Although internal combustion engine pistons commonly contain trace amounts (less than 2% each) of copper, manganese, and nickel, the major element in automotive pistons is aluminum due to its light weight, low cost, and acceptable strength. The alloying element of concern in automotive pistons is silicon.
Silicon in this context can be thought of as “powdered sand”. Any silicon that is added to aluminum above a 12% content will retain a distinct granular form instead of melting. At a blend of 25% silicon there is a significant reduction of strength in the piston alloy so stock hypereutectic pistons commonly use a level of silicon between 16% and 19%. Special molds, casting, and cooling techniques are required to obtain uniformly dispersed silicon particles throughout the piston material.
The biggest drawback of adding silicon to pistons is that the piston becomes more brittle as the ratio of silicon is added.
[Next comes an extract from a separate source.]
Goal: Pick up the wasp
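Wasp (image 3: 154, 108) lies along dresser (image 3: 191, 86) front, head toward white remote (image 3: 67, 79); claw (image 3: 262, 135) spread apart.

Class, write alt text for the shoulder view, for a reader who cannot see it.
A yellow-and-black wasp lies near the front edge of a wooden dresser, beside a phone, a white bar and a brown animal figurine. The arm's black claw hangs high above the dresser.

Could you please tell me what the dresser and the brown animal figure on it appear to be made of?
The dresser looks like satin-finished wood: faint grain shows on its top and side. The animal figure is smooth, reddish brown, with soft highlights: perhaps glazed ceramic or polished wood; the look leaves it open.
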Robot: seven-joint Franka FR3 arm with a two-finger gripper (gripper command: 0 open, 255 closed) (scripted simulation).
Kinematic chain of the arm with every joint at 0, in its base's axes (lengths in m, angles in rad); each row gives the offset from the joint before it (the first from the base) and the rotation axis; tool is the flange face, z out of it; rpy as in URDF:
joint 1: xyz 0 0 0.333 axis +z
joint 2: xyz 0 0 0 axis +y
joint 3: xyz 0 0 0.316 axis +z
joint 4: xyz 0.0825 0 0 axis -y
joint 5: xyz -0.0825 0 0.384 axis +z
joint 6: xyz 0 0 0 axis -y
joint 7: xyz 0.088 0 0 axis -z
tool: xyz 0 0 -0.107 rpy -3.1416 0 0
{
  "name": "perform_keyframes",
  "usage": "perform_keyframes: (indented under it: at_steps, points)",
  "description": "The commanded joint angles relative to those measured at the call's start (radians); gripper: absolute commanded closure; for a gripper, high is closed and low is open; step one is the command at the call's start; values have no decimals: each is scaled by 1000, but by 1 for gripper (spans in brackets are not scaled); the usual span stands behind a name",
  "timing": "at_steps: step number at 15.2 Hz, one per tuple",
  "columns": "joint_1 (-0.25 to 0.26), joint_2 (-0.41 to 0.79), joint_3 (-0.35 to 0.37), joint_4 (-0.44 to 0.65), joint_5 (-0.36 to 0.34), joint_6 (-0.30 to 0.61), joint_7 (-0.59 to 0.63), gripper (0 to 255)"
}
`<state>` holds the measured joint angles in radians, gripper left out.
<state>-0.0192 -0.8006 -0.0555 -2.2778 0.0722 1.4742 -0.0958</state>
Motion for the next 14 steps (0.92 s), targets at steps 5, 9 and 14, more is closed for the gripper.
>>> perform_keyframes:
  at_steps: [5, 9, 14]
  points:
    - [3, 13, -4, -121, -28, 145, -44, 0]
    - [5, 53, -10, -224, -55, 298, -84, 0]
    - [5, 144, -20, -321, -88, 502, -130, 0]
This makes the piston more susceptible to cracking if the engine experiences pre-ignition or detonation as well as when power adders are installed. Performance replacement alloys.
When auto enthusiasts want to increase the power of the engine they may add some type of forced induction. By compressing more air and fuel into each intake cycle, the power of the engine can be dramatically increased. This also increases the heat and pressure in the cylinder.
The 4032 performance piston alloy has a silicon content of approximately 11%. This means that it expands less than a piston with no silicon, but since the silicon is fully alloyed on a molecular level (eutectic), the alloy is less brittle and more flexible than a stock hypereutectic “smog” piston. These pistons can survive mild detonation with less damage than stock pistons.
Aftermarket performance pistons are most commonly made from 4032 and 2618 alloys and are typically forged. The 2618 performance piston alloy has less than 2% silicon. This alloy is capable of experiencing the most detonation and abuse while suffering the least amount of damage.
By utilizing state-of-the-art CNC machines, most manufacturers can maintain exact specifications and tolerances. This makes them structurally more durable. Forged pistons are well known in the racing and performance industry because of their ability to withstand more heat, higher RPMs, higher boost and higher temperatures. But forged pistons are not just for professional racers. Another advantage to a forged piston is that they can be individually made to any custom size or specification without the high cost of casting.
The choice between using a Cast, Hypereutectic or Forged piston is dictated by the application. Forged pistons may not be absolutely necessary in all applications. However, the minor additional cost of a forged piston can save your motor from disaster in a marginal situation.